Each line of the records below that contains "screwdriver" needs to be copied.

*** TASK MATERIAL ***

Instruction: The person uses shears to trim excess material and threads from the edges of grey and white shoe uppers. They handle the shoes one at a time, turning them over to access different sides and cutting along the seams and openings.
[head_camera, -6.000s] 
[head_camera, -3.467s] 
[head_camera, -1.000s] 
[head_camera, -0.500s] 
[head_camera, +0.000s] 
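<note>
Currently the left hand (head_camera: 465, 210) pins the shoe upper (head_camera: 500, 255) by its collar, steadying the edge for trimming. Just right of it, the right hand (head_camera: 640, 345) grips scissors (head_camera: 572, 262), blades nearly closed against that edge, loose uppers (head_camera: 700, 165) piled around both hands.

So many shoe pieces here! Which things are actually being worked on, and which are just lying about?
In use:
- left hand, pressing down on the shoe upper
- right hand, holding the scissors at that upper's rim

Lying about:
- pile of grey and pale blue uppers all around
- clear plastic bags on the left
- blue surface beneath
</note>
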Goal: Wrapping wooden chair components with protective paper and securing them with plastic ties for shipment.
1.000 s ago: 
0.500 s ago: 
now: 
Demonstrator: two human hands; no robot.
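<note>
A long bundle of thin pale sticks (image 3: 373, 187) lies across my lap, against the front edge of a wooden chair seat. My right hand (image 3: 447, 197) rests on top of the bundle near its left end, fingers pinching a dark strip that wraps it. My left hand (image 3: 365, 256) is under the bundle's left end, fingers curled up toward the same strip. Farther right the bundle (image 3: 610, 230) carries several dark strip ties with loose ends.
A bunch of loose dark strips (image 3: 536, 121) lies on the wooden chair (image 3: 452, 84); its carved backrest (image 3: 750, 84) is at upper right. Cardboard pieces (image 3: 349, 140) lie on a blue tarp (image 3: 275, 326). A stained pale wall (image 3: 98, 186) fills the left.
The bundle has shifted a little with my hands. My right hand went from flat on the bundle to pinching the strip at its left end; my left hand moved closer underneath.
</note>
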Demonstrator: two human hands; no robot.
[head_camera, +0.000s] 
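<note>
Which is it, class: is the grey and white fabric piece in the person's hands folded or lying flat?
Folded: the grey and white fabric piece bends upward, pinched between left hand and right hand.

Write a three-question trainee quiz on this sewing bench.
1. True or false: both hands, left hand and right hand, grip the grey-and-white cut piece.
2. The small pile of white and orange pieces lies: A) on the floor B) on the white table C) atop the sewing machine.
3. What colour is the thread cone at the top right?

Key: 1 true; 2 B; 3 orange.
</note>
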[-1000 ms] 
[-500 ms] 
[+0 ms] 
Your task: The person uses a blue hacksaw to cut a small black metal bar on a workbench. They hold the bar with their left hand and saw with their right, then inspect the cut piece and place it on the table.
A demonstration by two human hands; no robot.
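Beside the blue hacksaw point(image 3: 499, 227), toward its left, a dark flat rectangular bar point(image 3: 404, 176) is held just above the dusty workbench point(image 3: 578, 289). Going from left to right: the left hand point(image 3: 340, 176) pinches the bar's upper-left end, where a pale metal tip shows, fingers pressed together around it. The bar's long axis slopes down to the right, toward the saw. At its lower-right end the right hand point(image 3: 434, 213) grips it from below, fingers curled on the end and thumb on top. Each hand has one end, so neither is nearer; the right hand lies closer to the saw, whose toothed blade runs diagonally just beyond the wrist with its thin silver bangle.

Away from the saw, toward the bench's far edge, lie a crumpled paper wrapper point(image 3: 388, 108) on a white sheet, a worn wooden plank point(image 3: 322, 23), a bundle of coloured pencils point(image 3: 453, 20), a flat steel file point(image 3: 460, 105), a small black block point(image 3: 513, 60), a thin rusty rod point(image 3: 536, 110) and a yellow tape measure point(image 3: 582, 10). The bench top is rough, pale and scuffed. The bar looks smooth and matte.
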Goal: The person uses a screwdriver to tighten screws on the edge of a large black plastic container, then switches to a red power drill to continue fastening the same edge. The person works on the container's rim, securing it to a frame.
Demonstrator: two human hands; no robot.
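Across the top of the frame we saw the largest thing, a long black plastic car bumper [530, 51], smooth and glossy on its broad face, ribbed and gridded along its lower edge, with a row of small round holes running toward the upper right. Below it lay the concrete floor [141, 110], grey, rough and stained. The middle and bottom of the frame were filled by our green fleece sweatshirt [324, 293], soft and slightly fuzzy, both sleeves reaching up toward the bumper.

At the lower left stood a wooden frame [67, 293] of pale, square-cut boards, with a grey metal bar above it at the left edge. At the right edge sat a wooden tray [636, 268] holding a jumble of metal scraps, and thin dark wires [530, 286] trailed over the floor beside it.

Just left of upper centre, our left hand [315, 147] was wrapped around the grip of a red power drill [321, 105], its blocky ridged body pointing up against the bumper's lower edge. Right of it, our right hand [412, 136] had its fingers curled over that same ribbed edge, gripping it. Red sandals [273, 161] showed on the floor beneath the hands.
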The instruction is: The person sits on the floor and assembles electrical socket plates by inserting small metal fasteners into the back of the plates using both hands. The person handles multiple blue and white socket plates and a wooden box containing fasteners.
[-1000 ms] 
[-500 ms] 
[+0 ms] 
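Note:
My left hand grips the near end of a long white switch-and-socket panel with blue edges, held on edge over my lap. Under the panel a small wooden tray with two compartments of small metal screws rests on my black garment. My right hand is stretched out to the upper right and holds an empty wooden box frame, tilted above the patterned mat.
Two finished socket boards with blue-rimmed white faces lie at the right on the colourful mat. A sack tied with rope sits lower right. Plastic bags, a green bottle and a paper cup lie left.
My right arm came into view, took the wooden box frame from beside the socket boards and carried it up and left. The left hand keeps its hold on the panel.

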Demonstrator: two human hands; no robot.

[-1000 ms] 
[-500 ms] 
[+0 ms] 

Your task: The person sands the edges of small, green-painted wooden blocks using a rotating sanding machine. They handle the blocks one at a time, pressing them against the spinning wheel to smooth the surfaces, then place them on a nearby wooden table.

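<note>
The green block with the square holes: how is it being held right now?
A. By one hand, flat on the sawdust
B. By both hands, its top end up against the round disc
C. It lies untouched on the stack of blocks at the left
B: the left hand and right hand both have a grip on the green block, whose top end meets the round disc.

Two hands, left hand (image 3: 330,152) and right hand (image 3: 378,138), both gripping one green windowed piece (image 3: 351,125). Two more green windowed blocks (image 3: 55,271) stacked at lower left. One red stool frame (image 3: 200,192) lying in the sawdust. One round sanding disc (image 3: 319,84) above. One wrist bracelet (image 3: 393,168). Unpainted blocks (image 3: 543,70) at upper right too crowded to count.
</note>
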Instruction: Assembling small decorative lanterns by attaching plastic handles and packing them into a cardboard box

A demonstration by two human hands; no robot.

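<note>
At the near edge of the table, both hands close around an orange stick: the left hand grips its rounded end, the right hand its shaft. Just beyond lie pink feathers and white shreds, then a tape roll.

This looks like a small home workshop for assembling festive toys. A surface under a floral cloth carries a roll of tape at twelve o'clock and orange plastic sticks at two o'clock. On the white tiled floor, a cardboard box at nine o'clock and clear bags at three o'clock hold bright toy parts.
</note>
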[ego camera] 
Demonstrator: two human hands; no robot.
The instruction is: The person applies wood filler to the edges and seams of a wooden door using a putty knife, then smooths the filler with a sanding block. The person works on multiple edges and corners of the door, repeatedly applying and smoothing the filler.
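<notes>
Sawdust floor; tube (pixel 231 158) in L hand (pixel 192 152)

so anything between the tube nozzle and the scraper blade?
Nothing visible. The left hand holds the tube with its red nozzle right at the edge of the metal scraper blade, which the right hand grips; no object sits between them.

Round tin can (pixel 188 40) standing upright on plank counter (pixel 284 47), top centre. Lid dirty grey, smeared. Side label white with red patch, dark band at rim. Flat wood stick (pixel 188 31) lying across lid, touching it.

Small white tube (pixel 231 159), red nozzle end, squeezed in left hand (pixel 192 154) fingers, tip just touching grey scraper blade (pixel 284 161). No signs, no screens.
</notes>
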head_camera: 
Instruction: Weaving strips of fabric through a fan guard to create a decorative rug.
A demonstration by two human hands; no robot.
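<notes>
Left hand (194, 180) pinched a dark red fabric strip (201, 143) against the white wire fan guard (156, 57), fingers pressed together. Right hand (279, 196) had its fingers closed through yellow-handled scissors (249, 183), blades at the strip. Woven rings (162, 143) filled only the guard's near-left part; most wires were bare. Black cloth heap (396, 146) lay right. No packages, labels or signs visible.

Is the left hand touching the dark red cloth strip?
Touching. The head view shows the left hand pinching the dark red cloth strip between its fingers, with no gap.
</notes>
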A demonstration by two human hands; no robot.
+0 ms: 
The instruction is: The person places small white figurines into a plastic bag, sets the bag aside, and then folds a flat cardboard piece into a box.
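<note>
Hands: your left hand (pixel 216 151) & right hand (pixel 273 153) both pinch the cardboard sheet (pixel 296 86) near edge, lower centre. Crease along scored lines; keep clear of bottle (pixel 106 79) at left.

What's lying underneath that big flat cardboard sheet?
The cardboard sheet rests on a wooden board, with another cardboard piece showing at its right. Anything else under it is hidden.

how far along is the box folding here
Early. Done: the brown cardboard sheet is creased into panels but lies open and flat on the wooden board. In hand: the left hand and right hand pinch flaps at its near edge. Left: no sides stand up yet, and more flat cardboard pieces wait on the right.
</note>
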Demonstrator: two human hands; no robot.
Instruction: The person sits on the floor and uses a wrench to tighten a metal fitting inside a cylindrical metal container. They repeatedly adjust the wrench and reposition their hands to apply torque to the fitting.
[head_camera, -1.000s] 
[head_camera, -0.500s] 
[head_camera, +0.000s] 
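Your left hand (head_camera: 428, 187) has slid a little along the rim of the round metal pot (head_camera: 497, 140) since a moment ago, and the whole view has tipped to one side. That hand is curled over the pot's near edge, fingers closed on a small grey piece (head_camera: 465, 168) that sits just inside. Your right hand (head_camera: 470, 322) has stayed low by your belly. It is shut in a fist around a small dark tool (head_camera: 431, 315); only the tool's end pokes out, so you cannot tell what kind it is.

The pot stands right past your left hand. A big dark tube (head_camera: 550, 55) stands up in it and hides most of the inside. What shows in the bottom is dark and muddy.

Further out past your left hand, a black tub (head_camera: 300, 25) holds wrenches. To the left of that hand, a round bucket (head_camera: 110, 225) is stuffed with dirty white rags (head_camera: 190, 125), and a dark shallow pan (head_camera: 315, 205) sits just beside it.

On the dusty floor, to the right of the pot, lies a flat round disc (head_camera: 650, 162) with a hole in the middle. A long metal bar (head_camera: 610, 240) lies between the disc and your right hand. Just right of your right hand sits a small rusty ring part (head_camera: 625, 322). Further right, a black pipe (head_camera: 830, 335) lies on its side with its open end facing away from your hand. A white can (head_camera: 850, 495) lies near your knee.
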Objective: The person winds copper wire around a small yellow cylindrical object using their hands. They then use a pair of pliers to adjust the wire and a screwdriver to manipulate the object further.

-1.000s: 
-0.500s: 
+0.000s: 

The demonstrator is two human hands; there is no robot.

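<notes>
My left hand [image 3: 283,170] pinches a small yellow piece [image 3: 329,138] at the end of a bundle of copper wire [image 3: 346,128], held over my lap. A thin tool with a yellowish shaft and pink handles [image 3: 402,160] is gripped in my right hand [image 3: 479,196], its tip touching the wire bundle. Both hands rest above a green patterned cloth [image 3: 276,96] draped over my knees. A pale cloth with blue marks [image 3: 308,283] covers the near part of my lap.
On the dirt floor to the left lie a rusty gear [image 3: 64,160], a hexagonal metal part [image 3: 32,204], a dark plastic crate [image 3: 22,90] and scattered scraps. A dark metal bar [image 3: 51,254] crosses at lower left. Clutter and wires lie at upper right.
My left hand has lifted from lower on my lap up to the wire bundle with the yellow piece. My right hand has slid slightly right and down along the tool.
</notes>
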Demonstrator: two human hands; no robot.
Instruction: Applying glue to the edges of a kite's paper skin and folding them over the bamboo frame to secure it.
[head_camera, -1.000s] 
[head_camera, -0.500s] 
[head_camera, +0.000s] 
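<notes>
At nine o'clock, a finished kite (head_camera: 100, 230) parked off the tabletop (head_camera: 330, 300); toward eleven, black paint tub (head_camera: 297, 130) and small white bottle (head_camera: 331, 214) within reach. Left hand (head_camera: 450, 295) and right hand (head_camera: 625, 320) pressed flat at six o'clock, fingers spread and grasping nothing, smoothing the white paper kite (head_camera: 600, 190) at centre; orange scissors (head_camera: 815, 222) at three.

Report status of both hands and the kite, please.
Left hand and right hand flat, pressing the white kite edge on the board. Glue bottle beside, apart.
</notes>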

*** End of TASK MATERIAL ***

## WRITTEN REPLY
Goal: The person uses a screwdriver to tighten screws on the edge of a large black plastic container, then switches to a red power drill to continue fastening the same edge. The person works on the container's rim, securing it to a frame.
Objective: The person winds copper wire around a small yellow cylindrical object using their hands. They then use a pair of pliers to adjust the wire and a screwdriver to manipulate the object further.

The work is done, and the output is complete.